> [EXERCISE GOAL]:
Write the data below out again in full, exactly as shown.

____________________

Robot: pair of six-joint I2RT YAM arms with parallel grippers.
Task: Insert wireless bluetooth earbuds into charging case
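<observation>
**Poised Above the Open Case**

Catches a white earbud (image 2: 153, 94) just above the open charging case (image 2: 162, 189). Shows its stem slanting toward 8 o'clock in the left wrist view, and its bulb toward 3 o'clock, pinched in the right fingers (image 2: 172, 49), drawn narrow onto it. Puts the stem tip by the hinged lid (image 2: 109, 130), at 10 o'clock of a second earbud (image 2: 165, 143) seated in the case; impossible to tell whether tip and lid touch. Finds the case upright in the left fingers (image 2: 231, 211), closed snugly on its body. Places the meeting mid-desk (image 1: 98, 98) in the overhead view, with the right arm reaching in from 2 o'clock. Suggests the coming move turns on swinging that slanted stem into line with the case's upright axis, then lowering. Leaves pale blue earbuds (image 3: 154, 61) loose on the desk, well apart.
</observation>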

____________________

> [ANSWER AREA]:
Robot: pair of six-joint I2RT YAM arms with parallel grippers.
Task: Insert wireless bluetooth earbuds into charging case
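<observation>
**Poised Above the Open Case**

Catches a white earbud (image 2: 153, 94) just above the open charging case (image 2: 162, 189). Shows its stem slanting toward 8 o'clock in the left wrist view, and its bulb toward 3 o'clock, pinched in the right fingers (image 2: 172, 49), drawn narrow onto it. Puts the stem tip by the hinged lid (image 2: 109, 130), at 10 o'clock of a second earbud (image 2: 165, 143) seated in the case; impossible to tell whether tip and lid touch. Finds the case upright in the left fingers (image 2: 231, 211), closed snugly on its body. Places the meeting mid-desk (image 1: 98, 98) in the overhead view, with the right arm reaching in from 2 o'clock. Suggests the coming move turns on swinging that slanted stem into line with the case's upright axis, then lowering. Leaves pale blue earbuds (image 3: 154, 61) loose on the desk, well apart.
</observation>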

Nothing else is needed to complete the exercise.